EXERCISE INSTRUCTIONS | The entries are to be reproduced verbatim, with all pictures omitted.

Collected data
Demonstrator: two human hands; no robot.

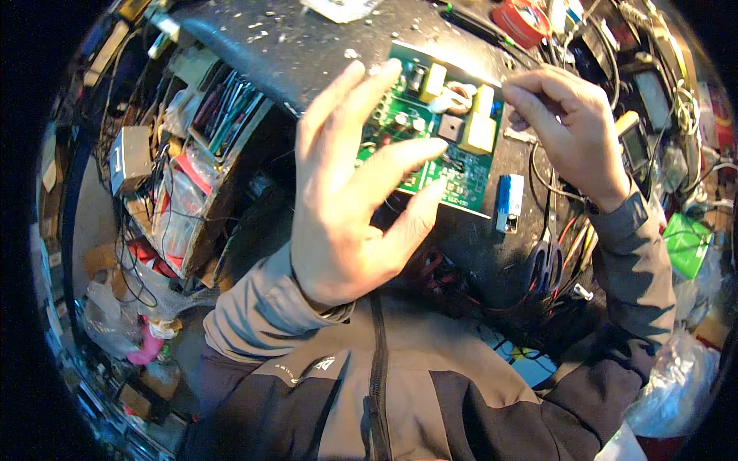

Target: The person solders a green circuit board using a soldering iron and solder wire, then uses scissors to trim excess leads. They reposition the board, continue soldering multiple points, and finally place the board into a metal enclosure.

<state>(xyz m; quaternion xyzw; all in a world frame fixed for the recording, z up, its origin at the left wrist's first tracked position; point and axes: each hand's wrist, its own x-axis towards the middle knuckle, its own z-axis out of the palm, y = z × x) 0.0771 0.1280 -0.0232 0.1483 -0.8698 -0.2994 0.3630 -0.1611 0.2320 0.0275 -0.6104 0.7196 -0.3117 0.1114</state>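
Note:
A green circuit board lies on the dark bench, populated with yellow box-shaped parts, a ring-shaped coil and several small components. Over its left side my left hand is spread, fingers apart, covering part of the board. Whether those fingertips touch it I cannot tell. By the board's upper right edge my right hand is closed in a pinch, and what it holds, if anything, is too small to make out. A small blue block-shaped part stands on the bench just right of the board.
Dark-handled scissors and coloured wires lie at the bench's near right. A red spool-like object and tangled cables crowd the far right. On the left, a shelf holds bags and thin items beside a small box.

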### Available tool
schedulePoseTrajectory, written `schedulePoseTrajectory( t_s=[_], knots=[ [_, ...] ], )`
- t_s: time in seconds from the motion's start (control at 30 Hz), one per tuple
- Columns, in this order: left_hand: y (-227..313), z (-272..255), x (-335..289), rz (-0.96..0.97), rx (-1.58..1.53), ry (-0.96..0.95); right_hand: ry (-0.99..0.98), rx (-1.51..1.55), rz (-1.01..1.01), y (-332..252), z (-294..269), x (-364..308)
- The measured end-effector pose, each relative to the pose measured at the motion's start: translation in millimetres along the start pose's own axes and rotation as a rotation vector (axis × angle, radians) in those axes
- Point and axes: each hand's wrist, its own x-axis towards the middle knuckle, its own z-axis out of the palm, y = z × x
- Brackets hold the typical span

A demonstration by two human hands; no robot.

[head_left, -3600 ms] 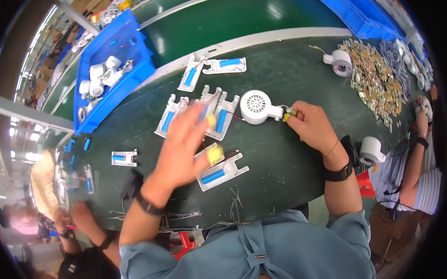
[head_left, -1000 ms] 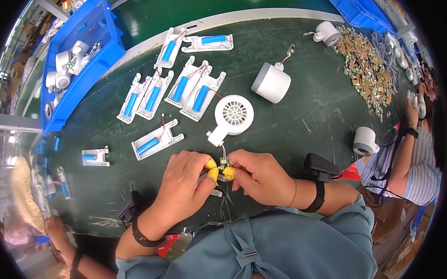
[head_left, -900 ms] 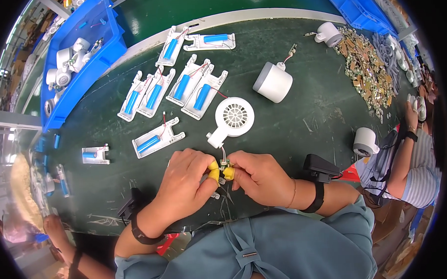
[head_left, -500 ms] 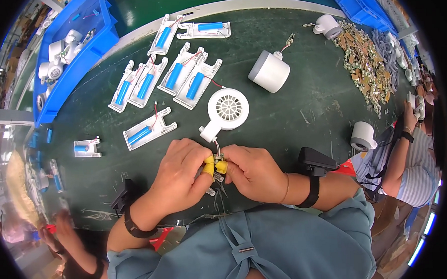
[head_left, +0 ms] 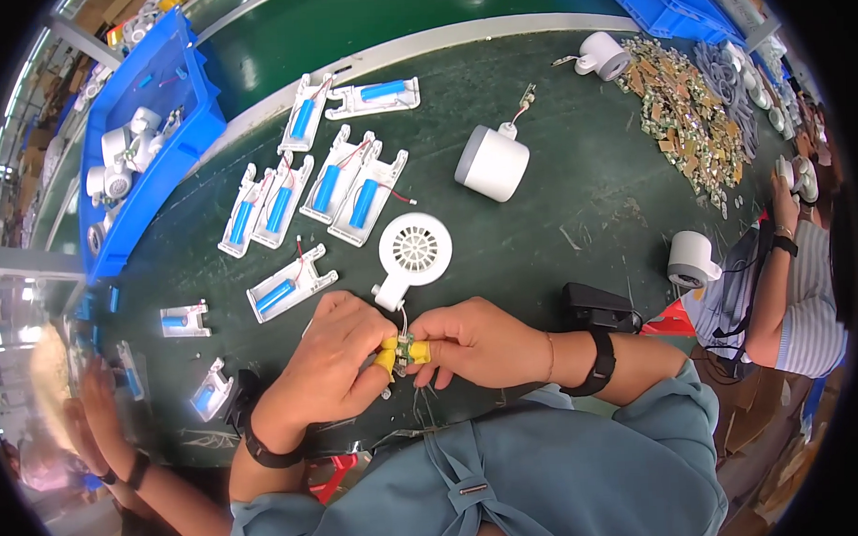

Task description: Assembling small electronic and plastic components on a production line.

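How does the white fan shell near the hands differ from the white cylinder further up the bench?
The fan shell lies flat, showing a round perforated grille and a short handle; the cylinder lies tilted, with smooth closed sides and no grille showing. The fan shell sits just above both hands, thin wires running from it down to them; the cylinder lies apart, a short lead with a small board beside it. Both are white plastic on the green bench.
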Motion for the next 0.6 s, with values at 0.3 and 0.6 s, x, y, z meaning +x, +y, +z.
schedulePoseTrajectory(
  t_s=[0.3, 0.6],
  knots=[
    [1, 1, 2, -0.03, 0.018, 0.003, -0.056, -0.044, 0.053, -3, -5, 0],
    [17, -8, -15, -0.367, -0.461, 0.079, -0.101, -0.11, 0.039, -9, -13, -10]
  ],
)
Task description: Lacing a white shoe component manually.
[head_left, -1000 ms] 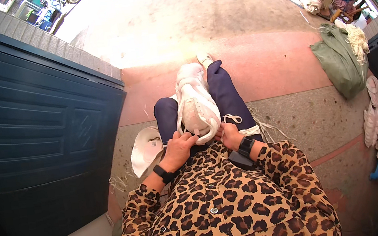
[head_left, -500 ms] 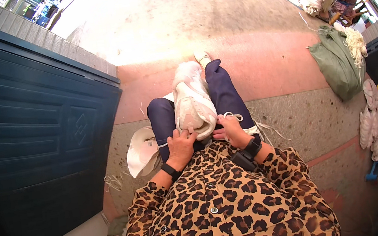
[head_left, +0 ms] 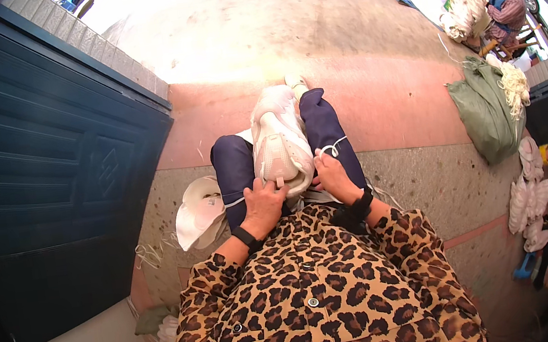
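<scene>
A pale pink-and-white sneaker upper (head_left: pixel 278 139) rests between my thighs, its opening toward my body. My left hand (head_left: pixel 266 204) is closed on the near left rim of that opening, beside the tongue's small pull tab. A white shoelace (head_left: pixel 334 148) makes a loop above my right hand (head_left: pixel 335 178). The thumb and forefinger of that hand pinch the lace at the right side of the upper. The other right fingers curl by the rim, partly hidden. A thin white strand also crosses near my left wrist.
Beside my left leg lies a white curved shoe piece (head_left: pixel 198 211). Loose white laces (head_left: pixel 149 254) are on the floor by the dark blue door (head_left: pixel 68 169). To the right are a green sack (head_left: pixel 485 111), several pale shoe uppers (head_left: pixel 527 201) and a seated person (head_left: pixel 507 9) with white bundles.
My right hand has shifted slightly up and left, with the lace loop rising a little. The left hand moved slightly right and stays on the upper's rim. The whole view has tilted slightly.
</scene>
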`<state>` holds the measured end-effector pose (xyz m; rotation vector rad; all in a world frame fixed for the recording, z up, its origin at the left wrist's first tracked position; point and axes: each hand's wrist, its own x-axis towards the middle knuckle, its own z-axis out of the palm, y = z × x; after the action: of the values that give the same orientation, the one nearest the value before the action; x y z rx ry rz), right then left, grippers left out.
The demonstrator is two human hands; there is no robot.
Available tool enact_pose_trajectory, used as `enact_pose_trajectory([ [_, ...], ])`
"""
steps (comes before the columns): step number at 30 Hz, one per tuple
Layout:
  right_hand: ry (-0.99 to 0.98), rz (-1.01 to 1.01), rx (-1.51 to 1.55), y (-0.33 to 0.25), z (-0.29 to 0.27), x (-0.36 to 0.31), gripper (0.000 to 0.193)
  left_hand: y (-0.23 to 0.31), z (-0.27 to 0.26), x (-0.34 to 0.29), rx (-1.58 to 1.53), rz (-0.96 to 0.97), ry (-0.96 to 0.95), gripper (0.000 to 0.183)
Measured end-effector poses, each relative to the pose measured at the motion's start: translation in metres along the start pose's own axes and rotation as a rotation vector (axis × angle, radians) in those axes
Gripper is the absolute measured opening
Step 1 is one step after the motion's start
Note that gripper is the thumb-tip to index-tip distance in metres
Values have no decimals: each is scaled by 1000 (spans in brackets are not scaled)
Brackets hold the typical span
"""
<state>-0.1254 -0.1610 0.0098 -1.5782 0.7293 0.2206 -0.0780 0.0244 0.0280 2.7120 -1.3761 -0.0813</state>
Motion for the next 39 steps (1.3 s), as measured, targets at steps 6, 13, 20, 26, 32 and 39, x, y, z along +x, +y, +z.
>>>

RESULT OF THIS TASK |
Demonstrator: two human hands; no robot.


Target: The person solders a green circuit board using a soldering iron and solder wire, then uses scissors to trim excess leads. They reposition the board, continue soldering multiple points, and finally place the board into a metal enclosure.

<state>(xyz m; quaternion xyzw; all in a world frame fixed for the recording, z up, its origin at the left wrist's first tracked position; point and axes: each hand's wrist, its own x-axis towards the middle knuckle, its own z-axis out of the palm, y = z × x) 0.0771 0.1280 -0.0232 0.1483 -0.8698 -0.2994 0.3630 -0.1611 0.2320 0.0275 -0.6104 0.7196 -0.3117 0.1114</state>
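Note:
A green circuit board lies on the dark bench, populated with yellow box-shaped parts, a ring-shaped coil and several small components. Over its left side my left hand is spread, fingers apart, covering part of the board. Whether those fingertips touch it I cannot tell. By the board's upper right edge my right hand is closed in a pinch, and what it holds, if anything, is too small to make out. A small blue block-shaped part stands on the bench just right of the board.
Dark-handled scissors and coloured wires lie at the bench's near right. A red spool-like object and tangled cables crowd the far right. On the left, a shelf holds bags and thin items beside a small box.
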
### Available tool
schedulePoseTrajectory, written `schedulePoseTrajectory( t_s=[_], knots=[ [_, ...] ], )`
- t_s: time in seconds from the motion's start (control at 30 Hz), one per tuple
- Columns, in this order: left_hand: y (-227..313), z (-272..255), x (-335..289), rz (-0.96..0.97), rx (-1.58..1.53), ry (-0.96..0.95); right_hand: ry (-0.99..0.98), rx (-1.51..1.55), rz (-1.01..1.01), y (-332..252), z (-294..269), x (-364..308)
- The measured end-effector pose, each relative to the pose measured at the motion's start: translation in millimetres along the start pose's own axes and rotation as a rotation vector (axis × angle, radians) in those axes
- Point and axes: each hand's wrist, its own x-axis towards the middle knuckle, its own z-axis out of the palm, y = z × x
- Brackets hold the typical span

A demonstration by two human hands; no robot.

[head_left, -3600 ms] 
[head_left, -1000 ms] 
[head_left, -900 ms] 
[head_left, -500 ms] 
[head_left, +0 ms] 

Task description: Assembling small electronic and plastic components on a production line.

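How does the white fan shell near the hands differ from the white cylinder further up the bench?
The fan shell lies flat, showing a round perforated grille and a short handle; the cylinder lies tilted, with smooth closed sides and no grille showing. The fan shell sits just above both hands, thin wires running from it down to them; the cylinder lies apart, a short lead with a small board beside it. Both are white plastic on the green bench.
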Motion for the next 0.6 s, with values at 0.3 and 0.6 s, x, y, z meaning +x, +y, +z.
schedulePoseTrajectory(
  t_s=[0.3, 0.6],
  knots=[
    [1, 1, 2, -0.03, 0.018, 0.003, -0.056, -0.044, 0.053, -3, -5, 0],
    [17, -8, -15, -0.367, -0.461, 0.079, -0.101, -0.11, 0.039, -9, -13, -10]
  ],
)
Task description: Lacing a white shoe component manually.
[head_left, -1000 ms] 
[head_left, -500 ms] 
[head_left, +0 ms] 
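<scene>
A pale pink-and-white sneaker upper (head_left: pixel 278 139) rests between my thighs, its opening toward my body. My left hand (head_left: pixel 266 204) is closed on the near left rim of that opening, beside the tongue's small pull tab. A white shoelace (head_left: pixel 334 148) makes a loop above my right hand (head_left: pixel 335 178). The thumb and forefinger of that hand pinch the lace at the right side of the upper. The other right fingers curl by the rim, partly hidden. A thin white strand also crosses near my left wrist.
Beside my left leg lies a white curved shoe piece (head_left: pixel 198 211). Loose white laces (head_left: pixel 149 254) are on the floor by the dark blue door (head_left: pixel 68 169). To the right are a green sack (head_left: pixel 485 111), several pale shoe uppers (head_left: pixel 527 201) and a seated person (head_left: pixel 507 9) with white bundles.
My right hand has shifted slightly up and left, with the lace loop rising a little. The left hand moved slightly right and stays on the upper's rim. The whole view has tilted slightly.
</scene>
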`<state>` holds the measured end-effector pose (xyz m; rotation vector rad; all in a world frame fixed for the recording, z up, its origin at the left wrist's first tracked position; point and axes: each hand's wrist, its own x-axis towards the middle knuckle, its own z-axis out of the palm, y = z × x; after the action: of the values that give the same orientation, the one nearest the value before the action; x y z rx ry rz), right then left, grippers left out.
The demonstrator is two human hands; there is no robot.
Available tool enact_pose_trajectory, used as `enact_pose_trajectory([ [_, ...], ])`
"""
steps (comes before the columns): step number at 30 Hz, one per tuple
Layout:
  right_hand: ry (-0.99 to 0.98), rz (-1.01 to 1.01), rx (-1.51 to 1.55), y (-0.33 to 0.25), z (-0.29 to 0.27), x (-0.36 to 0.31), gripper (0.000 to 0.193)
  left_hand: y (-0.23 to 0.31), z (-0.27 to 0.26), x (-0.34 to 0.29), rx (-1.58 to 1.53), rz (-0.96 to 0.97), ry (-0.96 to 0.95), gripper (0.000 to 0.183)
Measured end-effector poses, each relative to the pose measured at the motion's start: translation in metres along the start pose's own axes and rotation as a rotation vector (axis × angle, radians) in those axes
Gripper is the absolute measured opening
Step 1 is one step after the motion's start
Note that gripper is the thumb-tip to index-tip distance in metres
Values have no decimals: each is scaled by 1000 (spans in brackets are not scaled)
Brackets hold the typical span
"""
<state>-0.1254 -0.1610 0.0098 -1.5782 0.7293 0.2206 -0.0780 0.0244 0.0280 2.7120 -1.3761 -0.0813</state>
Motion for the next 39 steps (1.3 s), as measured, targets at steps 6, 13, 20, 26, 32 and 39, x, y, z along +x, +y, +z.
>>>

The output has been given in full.